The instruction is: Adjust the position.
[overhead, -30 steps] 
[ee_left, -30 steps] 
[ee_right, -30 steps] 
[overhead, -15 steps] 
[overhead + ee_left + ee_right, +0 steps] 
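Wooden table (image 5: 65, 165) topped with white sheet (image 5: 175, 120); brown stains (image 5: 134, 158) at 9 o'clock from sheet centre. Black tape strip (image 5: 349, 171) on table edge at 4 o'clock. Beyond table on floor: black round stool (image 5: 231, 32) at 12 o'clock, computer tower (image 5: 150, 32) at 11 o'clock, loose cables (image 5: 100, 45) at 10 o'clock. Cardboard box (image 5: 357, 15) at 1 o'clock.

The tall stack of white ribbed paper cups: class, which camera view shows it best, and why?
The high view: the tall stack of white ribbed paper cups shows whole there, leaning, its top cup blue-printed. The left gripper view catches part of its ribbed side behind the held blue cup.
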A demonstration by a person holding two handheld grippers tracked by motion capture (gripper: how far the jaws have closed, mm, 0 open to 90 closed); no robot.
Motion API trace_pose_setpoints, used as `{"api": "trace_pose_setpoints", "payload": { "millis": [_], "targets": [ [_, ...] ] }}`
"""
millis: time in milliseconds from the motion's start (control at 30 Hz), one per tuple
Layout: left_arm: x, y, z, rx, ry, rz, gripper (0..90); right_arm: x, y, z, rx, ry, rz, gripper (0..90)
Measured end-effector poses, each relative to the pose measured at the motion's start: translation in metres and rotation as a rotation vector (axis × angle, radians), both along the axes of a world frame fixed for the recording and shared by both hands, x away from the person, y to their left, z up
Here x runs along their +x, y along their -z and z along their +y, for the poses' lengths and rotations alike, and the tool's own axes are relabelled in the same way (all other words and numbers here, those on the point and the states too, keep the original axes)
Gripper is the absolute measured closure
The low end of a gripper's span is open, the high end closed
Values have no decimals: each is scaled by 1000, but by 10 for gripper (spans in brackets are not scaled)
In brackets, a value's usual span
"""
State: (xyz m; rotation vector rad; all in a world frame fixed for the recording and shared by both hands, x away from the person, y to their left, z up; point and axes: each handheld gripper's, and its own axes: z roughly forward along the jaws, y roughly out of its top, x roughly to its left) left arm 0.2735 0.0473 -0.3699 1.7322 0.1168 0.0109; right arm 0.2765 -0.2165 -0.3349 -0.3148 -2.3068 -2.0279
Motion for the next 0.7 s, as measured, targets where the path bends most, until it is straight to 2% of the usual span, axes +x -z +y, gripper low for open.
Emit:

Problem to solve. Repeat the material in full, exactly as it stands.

Response.
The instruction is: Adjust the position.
[overhead, -30 steps] 
[ee_left, -30 steps] 
[ee_right, -30 steps] 
[overhead, -15 steps] 
[overhead + ee_left + ee_right, +0 steps] 
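Wooden table (image 5: 65, 165) topped with white sheet (image 5: 175, 120); brown stains (image 5: 134, 158) at 9 o'clock from sheet centre. Black tape strip (image 5: 349, 171) on table edge at 4 o'clock. Beyond table on floor: black round stool (image 5: 231, 32) at 12 o'clock, computer tower (image 5: 150, 32) at 11 o'clock, loose cables (image 5: 100, 45) at 10 o'clock. Cardboard box (image 5: 357, 15) at 1 o'clock.

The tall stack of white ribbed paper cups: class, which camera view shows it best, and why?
The high view: the tall stack of white ribbed paper cups shows whole there, leaning, its top cup blue-printed. The left gripper view catches part of its ribbed side behind the held blue cup.
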A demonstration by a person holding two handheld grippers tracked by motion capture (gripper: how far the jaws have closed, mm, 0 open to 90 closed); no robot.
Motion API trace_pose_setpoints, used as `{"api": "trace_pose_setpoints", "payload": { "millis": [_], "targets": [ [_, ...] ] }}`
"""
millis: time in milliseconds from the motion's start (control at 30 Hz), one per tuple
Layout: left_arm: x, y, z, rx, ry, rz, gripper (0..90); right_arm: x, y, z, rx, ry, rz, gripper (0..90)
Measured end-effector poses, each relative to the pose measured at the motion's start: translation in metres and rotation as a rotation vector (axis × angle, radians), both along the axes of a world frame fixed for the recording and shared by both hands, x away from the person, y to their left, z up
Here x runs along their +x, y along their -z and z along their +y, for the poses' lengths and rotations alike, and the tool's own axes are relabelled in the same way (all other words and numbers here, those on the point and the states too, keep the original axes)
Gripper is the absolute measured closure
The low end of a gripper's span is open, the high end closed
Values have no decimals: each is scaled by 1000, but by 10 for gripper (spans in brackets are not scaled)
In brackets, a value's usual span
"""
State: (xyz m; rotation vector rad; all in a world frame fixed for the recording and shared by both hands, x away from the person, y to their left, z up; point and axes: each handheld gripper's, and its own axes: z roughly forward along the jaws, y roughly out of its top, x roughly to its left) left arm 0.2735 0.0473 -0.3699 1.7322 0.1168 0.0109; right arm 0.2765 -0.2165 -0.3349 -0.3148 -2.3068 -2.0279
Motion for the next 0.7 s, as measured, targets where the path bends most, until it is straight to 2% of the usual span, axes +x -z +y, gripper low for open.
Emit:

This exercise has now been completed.